Doug Lucie: “Why did I go from Grace to Gaucho? When I wrote Grace I was optimistic. I felt that if you told the truth you might win the day. [Margaret] Thatcher had just been toppled. It looked odds on that Labour was going to win.
“Then, unexpectedly, the Tories won. It was that moment in which I wrote Gaucho.
“Gaucho is not just about the end of an era. It’s a howl of rage and pain that these bastards were still running the place. The time for compromise is over.”
It was a return to form. Plays like Progress and Fashion are pretty righteously angry.
“Progress was based in something real. In the pub one night, some bloke said to me: “I have a men’s group going. And sometimes we meet with a women’s group. I’m getting me leg over all the time.”

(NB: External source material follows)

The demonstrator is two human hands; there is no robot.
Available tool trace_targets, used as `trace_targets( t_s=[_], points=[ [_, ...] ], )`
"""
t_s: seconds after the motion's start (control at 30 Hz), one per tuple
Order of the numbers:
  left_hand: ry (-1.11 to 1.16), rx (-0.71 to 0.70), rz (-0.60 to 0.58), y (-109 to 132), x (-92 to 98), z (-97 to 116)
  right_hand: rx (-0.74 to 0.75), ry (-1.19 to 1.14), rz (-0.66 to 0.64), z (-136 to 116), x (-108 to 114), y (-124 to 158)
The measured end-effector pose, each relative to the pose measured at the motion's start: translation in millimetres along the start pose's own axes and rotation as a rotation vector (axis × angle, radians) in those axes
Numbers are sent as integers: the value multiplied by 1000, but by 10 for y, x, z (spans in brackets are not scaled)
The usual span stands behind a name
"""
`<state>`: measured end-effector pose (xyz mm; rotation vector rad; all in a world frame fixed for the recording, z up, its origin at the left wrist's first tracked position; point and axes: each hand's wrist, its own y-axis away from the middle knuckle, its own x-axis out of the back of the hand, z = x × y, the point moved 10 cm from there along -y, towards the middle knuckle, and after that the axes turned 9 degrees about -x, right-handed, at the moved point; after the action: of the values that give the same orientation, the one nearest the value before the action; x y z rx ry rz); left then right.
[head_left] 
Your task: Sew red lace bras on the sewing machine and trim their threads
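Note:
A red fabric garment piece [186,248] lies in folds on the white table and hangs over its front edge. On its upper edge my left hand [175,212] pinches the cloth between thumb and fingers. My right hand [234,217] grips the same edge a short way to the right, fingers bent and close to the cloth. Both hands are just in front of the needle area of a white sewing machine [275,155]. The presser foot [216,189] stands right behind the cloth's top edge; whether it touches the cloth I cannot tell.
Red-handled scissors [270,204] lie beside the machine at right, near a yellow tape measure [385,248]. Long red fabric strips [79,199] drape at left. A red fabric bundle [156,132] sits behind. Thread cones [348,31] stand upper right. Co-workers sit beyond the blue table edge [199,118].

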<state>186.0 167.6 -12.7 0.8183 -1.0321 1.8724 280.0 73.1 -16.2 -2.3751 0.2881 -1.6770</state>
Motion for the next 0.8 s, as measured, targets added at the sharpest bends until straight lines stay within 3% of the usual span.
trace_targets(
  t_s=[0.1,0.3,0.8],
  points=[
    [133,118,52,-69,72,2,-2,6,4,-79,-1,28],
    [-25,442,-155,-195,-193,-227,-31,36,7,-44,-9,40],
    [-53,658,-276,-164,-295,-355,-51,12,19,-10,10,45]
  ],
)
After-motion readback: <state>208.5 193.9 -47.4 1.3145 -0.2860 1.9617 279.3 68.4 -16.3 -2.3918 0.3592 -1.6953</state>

“With Fashion and the marriage of politics and advertising you had with the Saatchis, it’s really what I say in the play: “Advertising is the revenge of business on culture.” I was burning off a lot of anger. All those cancers of the ’80s. I’m looking at the world and saying: ‘Either I’m mad or they are.'”
Where do you feel the greatest resistance to your plays?
“There’s resistance to the fact that my plays come from a proletarian soul. It makes them uncomfortable. They don’t like that. They love David Hare doing it. He’s urbane. He’s one of them.
“I remember Toby Young [author of How to Lose Friends and Alienate People] in the Spectator writing about The Green Man in 2003 and saying, “This is the sort of play I should hate but I loved it.” (Note: Young went on to write: “What’s so impressive is how unobtrusively [Lucie] manages to incorporate his high-minded concerns into this lowbrow set-up. It’s like an episode of Cheers written by Eugene O’Neill.)”
You wrote an episode of EastEnders and famously observed that you hated doing it. What happened?
“Not only do I hate the program, I hate all soap operas. Characters in a soap opera don’t have any autonomous life.
“Writers’ rooms are like gossip hour in the typing pool. They talk about these characters as if they are real. They sent me off to write a script and shove the characters around.
“I really felt as if my soul was dirty. It’s not for me.”

There are strong signs that Lucie’s reputation is now on the ascent again. Successful London revivals of Hard Feelings and his 1990 one-act Doing the Business last year have been accompanied by a new play on English singer-songwriters John Martyn and Nick Drake called Solid Air, which had its world premiere at the Theatre Royal Plymouth.
On February 9 in Washington, D.C., I have organized a free public reading of Lucie’s 1994 play, Gaucho, to give U.S. audiences a chance to rediscover his work.